小田原に移住したよ。

小田原移住日記

唐突な転職で小田原に引っ越した男の顛末

世界一臭い食べ物「シュールストレミング」との対決

世界一臭い食べ物を食べる

世界で一番臭い食べ物。それがシュールストレミング。ニシンの塩漬けを発酵させたもの。スウェーデンの缶詰。

 

それを会社のベテランの大先輩が入手したとのことで,河原で空けてみる大作戦が,土曜日に決行された。場所は橋本駅からバスで20分ほど行った,相模川の河川敷。都心からちょっと離れただけとは思えないほどの自然。木々に囲まれて,川は流れ,天気も良く,気持ちが良かった。

 

会社の人,OBが20人くらい来た。偉大なる編集者OBと年始のスキー旅行以来で会えて嬉しかった。最初は芋煮を作ったり,サンマを焼いたり,腹ごしらえ。先輩が子供を連れてきてたので,肩車して遊んだ。

 

そして,和やかな時は過ぎ去り,いざ戦いの場へ。臭い缶詰開封特攻隊長に任命された俺は,用意した「捨てても良い格好」に着替える。そして,石の上にスタンバイ。カッパ係がカッパを忘れた為,生身で挑む。

 

テレビやyoutubeで見た「開ける人」は,ゴーグルを付けていたけど,それも無し。開封時はくさやの8倍,失神する人もいるといわれるその臭気に挑んだ。

 

遠巻きに見守る会社の人々。もっと近くに来てくれないか。と言う間もなくカウントダウンが始まる。

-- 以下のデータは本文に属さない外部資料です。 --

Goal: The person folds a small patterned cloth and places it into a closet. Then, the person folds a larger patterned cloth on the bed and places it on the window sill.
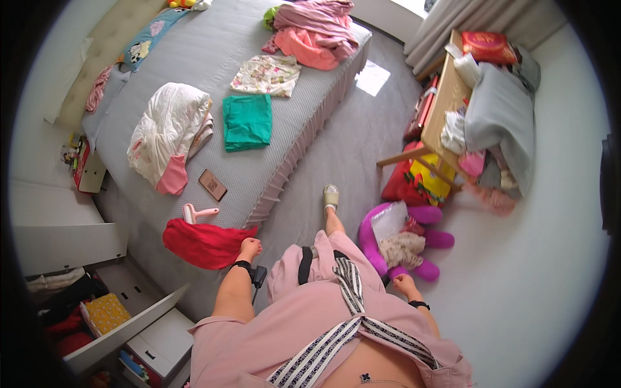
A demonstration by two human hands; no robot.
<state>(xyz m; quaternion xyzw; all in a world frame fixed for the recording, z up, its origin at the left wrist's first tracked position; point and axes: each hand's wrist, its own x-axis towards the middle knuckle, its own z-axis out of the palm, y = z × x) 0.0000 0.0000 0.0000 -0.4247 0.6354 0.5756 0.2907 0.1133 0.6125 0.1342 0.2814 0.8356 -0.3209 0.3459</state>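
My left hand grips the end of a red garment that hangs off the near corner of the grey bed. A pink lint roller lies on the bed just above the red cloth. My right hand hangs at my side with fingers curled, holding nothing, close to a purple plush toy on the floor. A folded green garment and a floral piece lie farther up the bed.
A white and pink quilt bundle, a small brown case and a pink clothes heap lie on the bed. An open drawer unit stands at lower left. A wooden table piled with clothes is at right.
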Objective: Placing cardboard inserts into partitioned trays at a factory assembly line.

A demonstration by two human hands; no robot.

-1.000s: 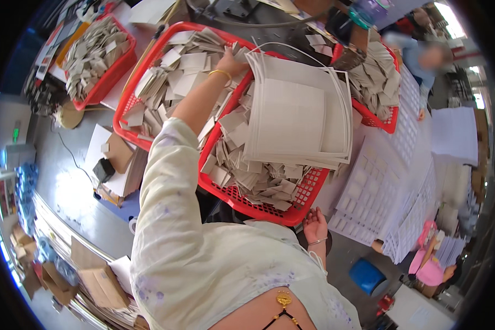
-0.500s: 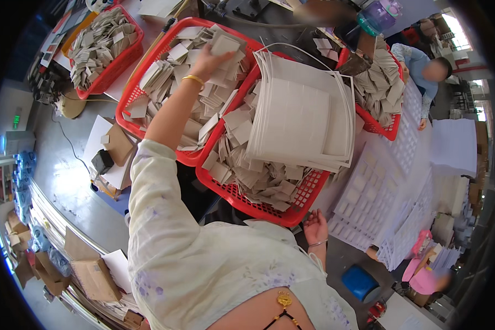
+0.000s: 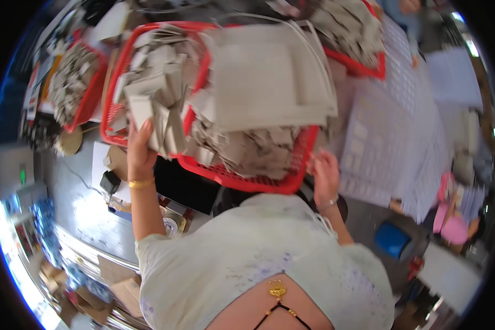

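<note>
My left hand [image 3: 141, 147] is at the near edge of the left red basket [image 3: 107, 104]. Its thumb presses on a bunch of off-white cardboard pieces [image 3: 158, 121], the fingers hidden beneath or behind them. More loose pieces fill that basket. Beside it stands the right red basket [image 3: 225, 180], heaped with similar pieces. A stack of large pale sheets [image 3: 253, 80] lies across its top. My right hand [image 3: 325, 175], slightly blurred, hovers by that basket's near right corner, fingers loosely bent and apart, with nothing visible in them.
Another red basket of pieces [image 3: 77, 85] stands at the far left, and one more [image 3: 349, 36] at the far right. White sheets with cut-out patterns [image 3: 377, 146] cover the table on the right. A blue stool [image 3: 392, 240] and people are at the right.
My left hand has drawn back from the far part of the left basket to its near edge, bringing cardboard pieces along. My right hand has risen slightly. The view has shifted.
</note>
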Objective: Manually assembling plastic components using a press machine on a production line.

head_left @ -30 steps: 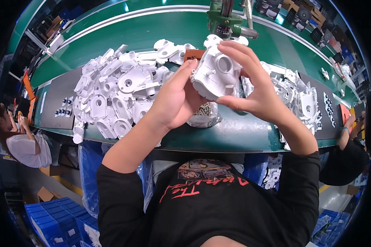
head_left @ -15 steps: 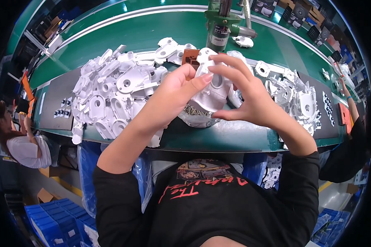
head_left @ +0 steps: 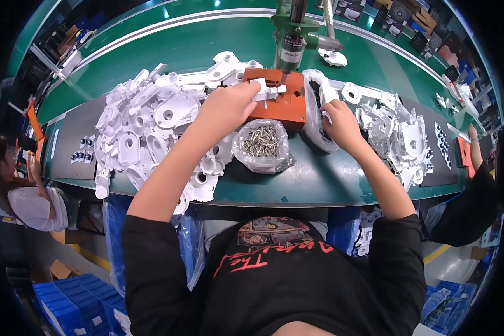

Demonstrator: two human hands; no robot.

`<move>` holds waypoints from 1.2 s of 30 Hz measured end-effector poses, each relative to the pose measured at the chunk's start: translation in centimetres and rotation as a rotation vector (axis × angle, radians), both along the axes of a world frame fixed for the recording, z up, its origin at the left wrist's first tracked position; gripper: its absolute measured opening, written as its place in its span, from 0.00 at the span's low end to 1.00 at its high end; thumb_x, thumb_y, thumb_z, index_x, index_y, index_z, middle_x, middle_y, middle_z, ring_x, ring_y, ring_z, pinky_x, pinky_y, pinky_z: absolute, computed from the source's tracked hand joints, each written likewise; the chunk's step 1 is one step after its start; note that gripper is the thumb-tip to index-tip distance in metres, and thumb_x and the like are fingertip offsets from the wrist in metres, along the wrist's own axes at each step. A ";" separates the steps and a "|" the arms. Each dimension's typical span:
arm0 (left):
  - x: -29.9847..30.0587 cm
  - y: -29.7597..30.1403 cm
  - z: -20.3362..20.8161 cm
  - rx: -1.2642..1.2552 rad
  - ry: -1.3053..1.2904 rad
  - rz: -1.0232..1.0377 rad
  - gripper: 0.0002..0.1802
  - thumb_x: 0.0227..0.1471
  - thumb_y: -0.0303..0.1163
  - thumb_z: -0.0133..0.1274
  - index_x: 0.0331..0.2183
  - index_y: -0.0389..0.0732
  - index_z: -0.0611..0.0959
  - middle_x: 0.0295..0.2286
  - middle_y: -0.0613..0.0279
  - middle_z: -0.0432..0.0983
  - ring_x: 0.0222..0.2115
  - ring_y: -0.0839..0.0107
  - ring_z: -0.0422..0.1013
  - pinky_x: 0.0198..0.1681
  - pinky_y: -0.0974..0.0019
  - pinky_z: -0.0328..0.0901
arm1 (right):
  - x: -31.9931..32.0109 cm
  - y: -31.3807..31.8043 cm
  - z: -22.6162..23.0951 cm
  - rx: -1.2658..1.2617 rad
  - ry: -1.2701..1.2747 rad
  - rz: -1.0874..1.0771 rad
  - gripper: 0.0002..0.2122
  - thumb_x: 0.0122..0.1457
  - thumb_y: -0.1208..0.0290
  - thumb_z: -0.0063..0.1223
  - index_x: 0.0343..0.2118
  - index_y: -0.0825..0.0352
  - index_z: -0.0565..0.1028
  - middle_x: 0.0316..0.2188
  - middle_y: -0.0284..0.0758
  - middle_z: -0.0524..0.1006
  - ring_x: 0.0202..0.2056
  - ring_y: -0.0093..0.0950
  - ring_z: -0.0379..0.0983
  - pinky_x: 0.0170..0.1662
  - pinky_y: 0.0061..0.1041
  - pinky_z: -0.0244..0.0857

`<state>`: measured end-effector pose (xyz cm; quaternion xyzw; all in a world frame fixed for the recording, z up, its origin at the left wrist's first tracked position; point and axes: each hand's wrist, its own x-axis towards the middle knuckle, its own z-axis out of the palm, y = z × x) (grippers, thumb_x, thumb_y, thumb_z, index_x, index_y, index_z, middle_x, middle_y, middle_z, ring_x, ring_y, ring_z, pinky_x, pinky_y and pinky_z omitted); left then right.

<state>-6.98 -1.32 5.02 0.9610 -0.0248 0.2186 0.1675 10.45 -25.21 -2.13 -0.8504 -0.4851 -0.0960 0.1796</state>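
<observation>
My left hand is closed on a white plastic part, its fingers wrapped over the left end. The part lies against the top of an orange fixture block, below the tip of a green press-like tool. At the block's right stands a clear plastic bag with small black pieces inside. My right hand is at this bag, fingers bent together at its right edge. Something whitish shows at those fingertips; part or bag film, I cannot make out. A bag of metal screws sits before the block.
A large heap of white plastic parts lies to the left, another white heap to the right. Dark mats with small black pieces flank them. One white part rests behind the tool. Co-workers sit at both sides.
Both hands held a white housing up in front of the block. They have parted: the left moved left with a white part at the block, the right lowered to the bag of black pieces.
</observation>
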 end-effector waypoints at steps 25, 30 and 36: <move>5.9 1.5 -5.3 0.161 0.175 -0.087 0.15 0.48 0.26 0.46 0.41 0.38 0.70 0.47 0.44 0.63 0.46 0.41 0.62 0.49 0.54 0.61 | 2.3 0.2 -0.5 -0.531 0.310 0.071 0.06 0.39 0.75 0.50 0.23 0.70 0.73 0.22 0.43 0.75 0.29 0.41 0.72 0.35 0.34 0.65; 6.0 2.0 -5.1 0.171 0.145 -0.162 0.14 0.48 0.25 0.45 0.40 0.37 0.70 0.46 0.44 0.65 0.47 0.49 0.63 0.52 0.56 0.58 | 2.7 -0.1 -0.7 -0.414 0.435 0.075 0.07 0.44 0.77 0.46 0.28 0.71 0.73 0.25 0.45 0.74 0.31 0.41 0.72 0.35 0.33 0.64; 6.2 2.4 -6.3 0.077 -0.024 -0.231 0.08 0.50 0.29 0.45 0.34 0.38 0.69 0.33 0.43 0.71 0.33 0.47 0.69 0.35 0.52 0.65 | 4.1 0.7 1.7 -0.120 0.481 0.145 0.10 0.50 0.78 0.42 0.34 0.71 0.73 0.30 0.45 0.74 0.33 0.36 0.70 0.37 0.29 0.63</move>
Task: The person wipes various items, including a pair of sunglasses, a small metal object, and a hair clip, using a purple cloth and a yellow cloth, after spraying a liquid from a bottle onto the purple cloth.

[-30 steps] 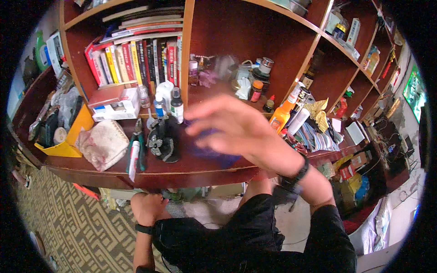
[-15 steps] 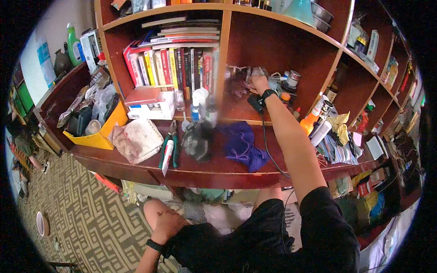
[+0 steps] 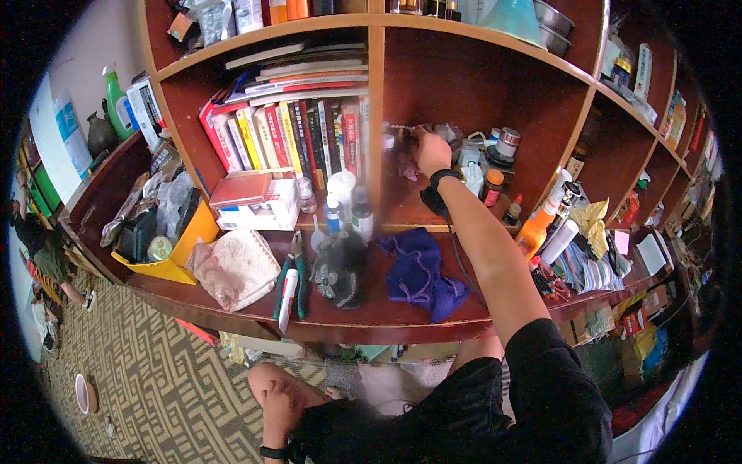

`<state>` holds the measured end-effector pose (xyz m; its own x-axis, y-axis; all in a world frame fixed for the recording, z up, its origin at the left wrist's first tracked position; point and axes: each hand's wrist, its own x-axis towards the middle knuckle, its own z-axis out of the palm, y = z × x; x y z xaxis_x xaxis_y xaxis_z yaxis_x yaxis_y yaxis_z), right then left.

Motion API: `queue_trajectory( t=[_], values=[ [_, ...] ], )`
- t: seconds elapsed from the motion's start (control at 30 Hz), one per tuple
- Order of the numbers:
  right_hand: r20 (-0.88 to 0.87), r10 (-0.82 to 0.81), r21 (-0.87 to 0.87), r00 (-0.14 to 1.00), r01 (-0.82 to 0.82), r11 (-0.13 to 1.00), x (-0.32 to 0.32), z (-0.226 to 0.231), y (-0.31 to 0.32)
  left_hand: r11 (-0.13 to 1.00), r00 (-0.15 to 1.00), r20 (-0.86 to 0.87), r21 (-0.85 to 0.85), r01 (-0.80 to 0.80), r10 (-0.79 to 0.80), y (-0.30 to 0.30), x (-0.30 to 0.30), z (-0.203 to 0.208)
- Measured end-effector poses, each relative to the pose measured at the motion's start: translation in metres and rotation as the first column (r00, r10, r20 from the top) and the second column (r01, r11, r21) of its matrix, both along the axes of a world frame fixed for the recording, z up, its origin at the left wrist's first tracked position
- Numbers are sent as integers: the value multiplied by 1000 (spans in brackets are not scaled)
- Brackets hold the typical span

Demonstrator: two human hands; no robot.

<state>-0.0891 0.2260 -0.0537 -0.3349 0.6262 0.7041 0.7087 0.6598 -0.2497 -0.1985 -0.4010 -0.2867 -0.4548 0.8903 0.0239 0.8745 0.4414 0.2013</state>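
Note:
My right hand (image 3: 433, 152) reaches into the open shelf compartment right of the books. Its fingers are curled closed, and what they hold is hidden behind the hand. A dark reddish, crumpled item (image 3: 405, 165) lies right beside the fingers. Clear crumpled plastic (image 3: 450, 138) is just behind the hand. A black cable with a dark block (image 3: 434, 201) runs below my wrist. My left hand (image 3: 283, 400) rests on my knee, holding nothing, its fingers laid over it. On the ledge between the arms lie a purple cloth (image 3: 417, 271) and a black transparent plastic bag (image 3: 337, 267).
Small jars (image 3: 506, 143) and an orange-lidded jar (image 3: 493, 185) stand right of my wrist. Pliers (image 3: 294, 271), a pale towel (image 3: 236, 269) and a yellow bin (image 3: 182, 251) line the left ledge. Bottles (image 3: 360, 213) stand before the books (image 3: 301, 139). Another person (image 3: 58, 271) is at far left.
My right hand has shifted slightly left within the compartment, toward the reddish item. My left hand stays on my knee. The whole view has shifted a little.

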Motion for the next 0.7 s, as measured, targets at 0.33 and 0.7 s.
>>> queue_trajectory(
  t=[0.33, 0.7],
  values=[
    [-549, 304, -270, 779, -509, 817, 0, -24, 87, 906, 988, 127, 402, -135, 91, 18, -45, -13],
    [-652, 319, -175, 688, -546, 820, -16, -18, 89, 952, 988, -86, 291, -97, 127, 23, -30, 0]
  ],
)
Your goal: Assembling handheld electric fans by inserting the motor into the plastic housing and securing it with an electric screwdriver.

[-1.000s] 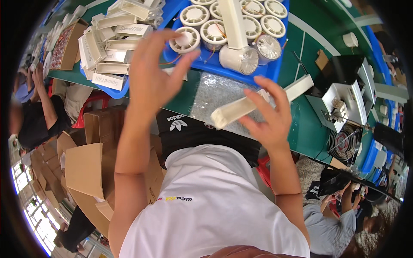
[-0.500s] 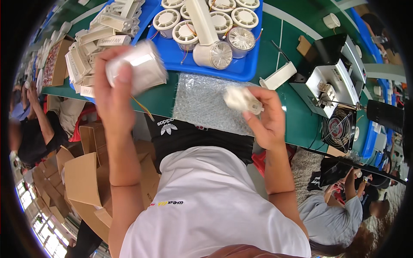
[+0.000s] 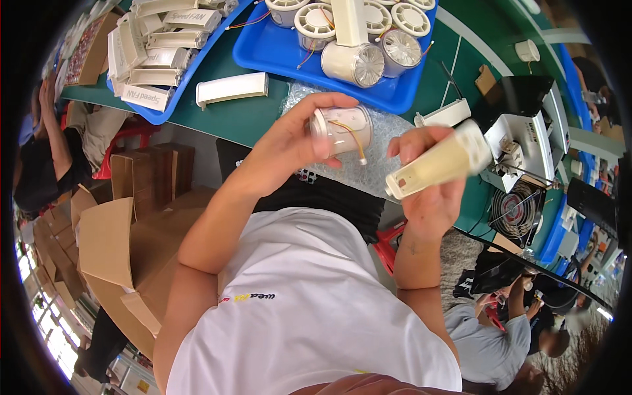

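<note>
My left hand is closed around a clear-and-white cylindrical fan head, over the table edge. Thin coloured wires with a small white plug hang from the fan head's side. To its right, my right hand grips a long cream plastic handle, tilted with its far end up to the right and slightly blurred. The two parts are apart. Beneath both hands lies a sheet of bubble wrap on the green table.
A blue tray of fan heads, one with a handle, stands ahead. Another blue tray at left holds cream handle shells. One loose shell lies between them. At right are a metal-and-black device and a round fan. Cardboard boxes stand lower left.
My left hand has brought the fan head rightward to the middle, turning its wires into sight. My right hand has swung the handle so its length shows. The whole view has shifted.
</note>
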`<state>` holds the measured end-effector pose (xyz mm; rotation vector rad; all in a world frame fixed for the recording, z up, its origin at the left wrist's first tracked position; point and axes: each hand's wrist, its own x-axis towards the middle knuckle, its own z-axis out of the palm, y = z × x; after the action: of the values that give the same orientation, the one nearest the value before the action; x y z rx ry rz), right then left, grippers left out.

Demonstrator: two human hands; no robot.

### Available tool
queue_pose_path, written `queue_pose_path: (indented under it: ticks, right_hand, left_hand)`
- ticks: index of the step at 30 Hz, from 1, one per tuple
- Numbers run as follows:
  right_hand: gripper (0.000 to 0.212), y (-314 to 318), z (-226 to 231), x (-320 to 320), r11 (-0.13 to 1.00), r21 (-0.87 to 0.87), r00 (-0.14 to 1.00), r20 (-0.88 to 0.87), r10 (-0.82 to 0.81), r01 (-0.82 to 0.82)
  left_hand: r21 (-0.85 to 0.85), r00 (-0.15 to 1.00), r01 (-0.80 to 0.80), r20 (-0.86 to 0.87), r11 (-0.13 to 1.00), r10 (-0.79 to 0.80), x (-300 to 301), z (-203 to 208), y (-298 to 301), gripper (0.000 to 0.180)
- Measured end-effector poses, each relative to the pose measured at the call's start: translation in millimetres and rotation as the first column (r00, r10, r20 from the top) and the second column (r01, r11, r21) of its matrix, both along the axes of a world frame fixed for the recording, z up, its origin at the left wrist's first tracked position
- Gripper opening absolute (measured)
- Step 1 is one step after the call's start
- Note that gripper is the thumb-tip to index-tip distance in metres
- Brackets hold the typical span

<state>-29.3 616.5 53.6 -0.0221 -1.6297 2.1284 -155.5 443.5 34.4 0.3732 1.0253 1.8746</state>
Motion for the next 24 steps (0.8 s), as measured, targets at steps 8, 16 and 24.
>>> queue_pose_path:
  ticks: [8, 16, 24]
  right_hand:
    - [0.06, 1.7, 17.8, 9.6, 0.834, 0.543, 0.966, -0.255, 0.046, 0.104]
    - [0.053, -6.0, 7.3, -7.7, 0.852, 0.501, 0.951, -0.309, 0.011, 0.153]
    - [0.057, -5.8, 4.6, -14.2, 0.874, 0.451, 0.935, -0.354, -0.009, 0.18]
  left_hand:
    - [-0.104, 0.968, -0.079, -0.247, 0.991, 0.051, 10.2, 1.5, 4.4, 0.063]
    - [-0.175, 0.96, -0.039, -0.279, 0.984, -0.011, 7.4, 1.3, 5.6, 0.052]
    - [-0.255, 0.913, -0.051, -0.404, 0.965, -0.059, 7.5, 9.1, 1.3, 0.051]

「10,9,8・・・」「0!」で勢いよく缶切りを突き立てた!プシューという音を立てて,勢いよく白いしぶきが飛び出る。顔の右半分にひっかかる。一歩遅れて強烈な臭いが。

 

くくく,くっせーーーーーーー!!!

 

店主が孤独死した山の上の魚屋in真夏というような臭い。完全に腐ってる。キングオブ腐敗臭。

 

あまりの臭いに苦しみもがく俺。10メートルほど離れたところから眺める会社の人々。

「あんまり臭ってこないよ」と言い出した。そんなはずあるか!蓄膿か!

 

「じゃあもっとこっち来てくださいよ!」と言ったら,何人かが恐る恐る俺と缶に歩み寄る。そして缶に近づくと,クサイクサイの大合唱。どうやら俺のいるほうが風下だったらしい。

 

それにしてもスゲー悪臭だ。こらえながらも缶きりで,キコキコ頑張って開けた。

中には,誰がなんと言おうと腐ってる魚の御姿。でろんでろん。

 

一番驚いたのは,空けてまもなく,どこからともなく,たくさんのハエが飛んできたこと。やっぱり君らの食べ物だと、俺も思う。

 

とはいえ,人間様として,虫に負けるわけにはいかない。勿論,食べましたよ。食べましたとも。あらかじめ切っておいたパンに乗せて。ニシンのお腹に宿ったからには数の子になることもできたのに,道を踏み外した卵達が腹に格納されていた。切り身と一緒に、あらかじめ切っておいたパンに乗せ、口の中へパイルダーオン。

 

・・・正直,食えなくもない。

 

でも,口の中で,やっぱりあの臭いが広がって,美味しくはない。それは間違いない。

 

隣で食べてた会社のおばさんは「うまいうまい,積極的にうまい」と言っていた。その他の人々の意見を集約すると,以外にもマズイ派6:ウマイ派4という割合だった。ほんとに?強がってないですか?

  

顔に引っかかった腐敗汁を落とすべく,川でジャバジャバ顔を洗ったんだけど,眉毛かまつ毛のどっちかの臭いが落ちなかった。

 

顔を洗ってると,「泳ぐの?」という、いわゆる無茶ぶりを先輩より頂戴した。嗚呼この期待を裏切れない体質の悲しさよ。颯爽とはためく「遊泳危険」の旗印。一応指差し、あれが・・・と言ってみたのが最後の抵抗か。

 

服を脱ぎ、パンツ一丁。そして入水。顔洗ってたから気付いていたけど、水はキンキンに冷たい。他に泳いでる人なんか誰もいないし、孤独なスイミン。すぐ上流にあるダムの底から、冷たい水が放流されているということだ。冷たいわけだ。

 

ちょっと泳いでみたら、川の真ん中くらいまではどうやら浅い。足が付きそうだ。

ざぶざぶ歩いて中州を目指す。川底の石には藻が張り付いていて滑る滑る。

コケそうになりながらも、なんとか中州に到達。皆のいる岸に向かってガッツポーズをしたら、どうやら盛り上がってる様子。良かった良かった。

 

中州の先は深くなっていた。楽しくなって、しばらく泳いで岸に戻った。怪獣のイメージで子供に「がおー!」と言いながら上陸したら、先輩の子供がわいわい喜んでくれてたのでよかった。でも、おっちゃんはマジで寒かったんだぞ。

 

公共の乗り物を使用する事が躊躇われるよな仙水忍ばりの聖光気(腐敗臭)を身にまとい、堂々の帰宅。